All this would be bad enough if the developers - Parkway and the Wurzak Hotel Group - had built the hotel entirely on their own dime. But as often happens in Philadelphia, this $59 million plastic box was enabled by lavish subsidies from the city, state, and federal governments, including money allocated under the recent stimulus program.

Taxpayers handed the developers almost $14 million in cash grants. Millions more were made available in other forms, including $10 million in New Markets tax credits and a $5 million, low-interest HUD loan. In 1998, the Philadelphia School District agreed to sacrifice $17 million in future city taxes so Parkway could obtain tax-incremental financing and build the garage, which is now linked directly to the hotel.

It's also worth noting that the site was then occupied by an eclectic row of 19th-century buildings, home to small businesses that once dreamed of cashing in on the Convention Center's presence - a diner, a dry cleaner, a shoe store, and yes, a porn shop. Though not particularly remarkable, those brick structures were relics of the neighborhood's colorful past, when the area bustled with small-scale publishing and print shops.

But the businesses were all kicked out by the Rendell administration in 1998 through the use of eminent domain. The buildings, which predated the 121-year-old Reading train shed, were demolished, and the land was sold to Parkway, which proceeded to park cars on the surface lot at some of the highest rates in town.

My beef isn't with the subsidies. If government grants are necessary to kick-start economic development, fine. Given the public investment in the Convention Center, a case can also be made for replacing those small buildings on 12th Street with something grander.

But just because you're subsidizing economic development doesn't mean you should be subsidizing poor design.

Philadelphia has a long history of underwriting some of its worst architecture. Symphony House condos, a notorious contender in the race to the bottom, received government support. So did the bland, new glass apartment tower 2116 Chestnut. Both are beauties compared to the hotel.

The rationale for giving these projects a helping hand is that Philadelphia's labor costs are very high - almost as high as New York's - but the returns here are much lower. Government subsidies effectively kill two birds with one stone: They enable unions to maintain high wages while helping developers reduce their costs.

In theory, the subsidies should also ensure that the city gets better-quality buildings.
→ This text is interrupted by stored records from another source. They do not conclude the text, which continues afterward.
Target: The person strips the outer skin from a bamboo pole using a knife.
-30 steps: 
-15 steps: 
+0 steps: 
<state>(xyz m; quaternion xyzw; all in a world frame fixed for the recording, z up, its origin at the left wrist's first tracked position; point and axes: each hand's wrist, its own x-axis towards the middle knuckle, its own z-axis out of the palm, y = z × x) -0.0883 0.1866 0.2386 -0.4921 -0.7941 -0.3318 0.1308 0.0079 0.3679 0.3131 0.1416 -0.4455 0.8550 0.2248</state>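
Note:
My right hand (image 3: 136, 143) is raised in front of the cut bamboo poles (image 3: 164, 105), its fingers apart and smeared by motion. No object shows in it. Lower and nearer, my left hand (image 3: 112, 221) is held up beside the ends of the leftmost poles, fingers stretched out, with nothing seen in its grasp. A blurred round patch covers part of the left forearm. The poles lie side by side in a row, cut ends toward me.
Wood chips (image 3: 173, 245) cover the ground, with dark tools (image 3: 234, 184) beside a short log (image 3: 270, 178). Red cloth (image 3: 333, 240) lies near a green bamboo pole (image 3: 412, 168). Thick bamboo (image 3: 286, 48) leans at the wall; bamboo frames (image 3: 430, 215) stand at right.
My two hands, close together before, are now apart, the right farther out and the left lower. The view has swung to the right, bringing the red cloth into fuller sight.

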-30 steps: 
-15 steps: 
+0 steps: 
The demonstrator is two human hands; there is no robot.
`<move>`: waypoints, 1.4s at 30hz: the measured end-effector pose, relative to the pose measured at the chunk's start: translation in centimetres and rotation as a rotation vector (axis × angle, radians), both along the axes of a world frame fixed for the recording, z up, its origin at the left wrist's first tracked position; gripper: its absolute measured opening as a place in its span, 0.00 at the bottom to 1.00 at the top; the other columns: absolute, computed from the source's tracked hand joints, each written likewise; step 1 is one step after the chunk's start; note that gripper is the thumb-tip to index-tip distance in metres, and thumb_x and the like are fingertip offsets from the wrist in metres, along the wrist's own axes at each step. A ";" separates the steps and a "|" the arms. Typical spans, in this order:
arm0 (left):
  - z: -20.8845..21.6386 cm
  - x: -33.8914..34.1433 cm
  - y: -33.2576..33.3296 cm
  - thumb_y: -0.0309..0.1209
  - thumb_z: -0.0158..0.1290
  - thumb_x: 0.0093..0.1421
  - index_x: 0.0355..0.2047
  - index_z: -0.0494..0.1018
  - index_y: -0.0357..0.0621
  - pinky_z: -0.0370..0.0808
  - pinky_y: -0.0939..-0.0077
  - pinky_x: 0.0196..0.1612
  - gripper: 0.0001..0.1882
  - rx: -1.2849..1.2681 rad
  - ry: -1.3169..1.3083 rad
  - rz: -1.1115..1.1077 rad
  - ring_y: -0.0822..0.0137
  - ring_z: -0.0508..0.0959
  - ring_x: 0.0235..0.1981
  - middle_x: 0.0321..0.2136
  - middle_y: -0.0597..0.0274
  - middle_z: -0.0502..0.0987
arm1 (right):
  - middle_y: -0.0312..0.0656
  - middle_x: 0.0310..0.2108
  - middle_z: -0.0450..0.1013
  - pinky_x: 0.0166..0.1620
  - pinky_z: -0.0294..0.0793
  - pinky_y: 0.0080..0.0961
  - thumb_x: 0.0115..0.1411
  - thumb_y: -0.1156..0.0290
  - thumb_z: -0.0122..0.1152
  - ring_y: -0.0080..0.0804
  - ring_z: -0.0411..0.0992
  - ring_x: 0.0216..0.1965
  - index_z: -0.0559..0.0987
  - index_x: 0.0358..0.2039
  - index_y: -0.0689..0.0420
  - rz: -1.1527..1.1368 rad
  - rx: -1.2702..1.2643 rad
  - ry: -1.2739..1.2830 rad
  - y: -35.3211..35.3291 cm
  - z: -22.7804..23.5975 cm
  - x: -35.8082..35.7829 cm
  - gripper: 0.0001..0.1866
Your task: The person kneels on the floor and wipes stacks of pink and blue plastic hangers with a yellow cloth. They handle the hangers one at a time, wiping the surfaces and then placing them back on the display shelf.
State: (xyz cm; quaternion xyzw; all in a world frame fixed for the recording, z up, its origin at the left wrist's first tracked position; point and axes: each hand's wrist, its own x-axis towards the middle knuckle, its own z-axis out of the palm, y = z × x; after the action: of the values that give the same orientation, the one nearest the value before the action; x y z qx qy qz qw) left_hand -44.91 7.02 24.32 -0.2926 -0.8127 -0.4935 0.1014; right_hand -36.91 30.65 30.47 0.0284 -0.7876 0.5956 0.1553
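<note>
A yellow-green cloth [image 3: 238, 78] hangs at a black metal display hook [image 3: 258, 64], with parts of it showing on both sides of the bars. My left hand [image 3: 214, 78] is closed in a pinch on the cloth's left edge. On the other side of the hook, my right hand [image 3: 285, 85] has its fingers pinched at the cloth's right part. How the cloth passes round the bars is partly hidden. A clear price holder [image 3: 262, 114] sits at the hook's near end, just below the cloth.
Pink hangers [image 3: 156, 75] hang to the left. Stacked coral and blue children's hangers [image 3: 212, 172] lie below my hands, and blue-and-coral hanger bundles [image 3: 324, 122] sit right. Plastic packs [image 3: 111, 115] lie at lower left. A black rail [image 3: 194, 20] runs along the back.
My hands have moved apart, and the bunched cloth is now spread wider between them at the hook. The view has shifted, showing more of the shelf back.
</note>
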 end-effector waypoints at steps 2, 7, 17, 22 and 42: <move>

Based on several accounts, Planning Director Alan Greenberger did, in fact, intervene with the developer to improve the hotel's design. As a result of his tinkering, the ground floor now features a generous amount of retail space with large, well-proportioned windows. In addition, the building's 25-foot setback, specified decades ago in the area's urban-renewal plan, allows for table seating and wide sidewalks. There's a green roof, bike racks, and street trees.

The developers say they also are proud that they were able to step up the design in the lobby, using more-sophisticated furnishings and lighting than the chain's standard to create a "cosmopolitan" atmosphere. But given the $40 million in public concessions, the city should have gotten more.

"Philly is a tough town," Parkway President Robert Zuritsky said in an interview. Before his deal with Home2Suites, a Hilton brand, Parkway struggled to woo a higher-end chain to the site, including a W Hotel, he said. At one point, Parkway, which was a partner in building condos at 1706 Rittenhouse, produced an attractive rendering for a residential tower, but the project sank with the recession.

The developers now have signed up two of the three retail spaces for Home2Suites' ground floor, with Panera Bread and BurgerFi, which will have a bar. Both chains, they say, will stay open into the night and help bring life to the area after business hours.

Luckily for the customers, it should be too dark by then to see the hotel that houses them.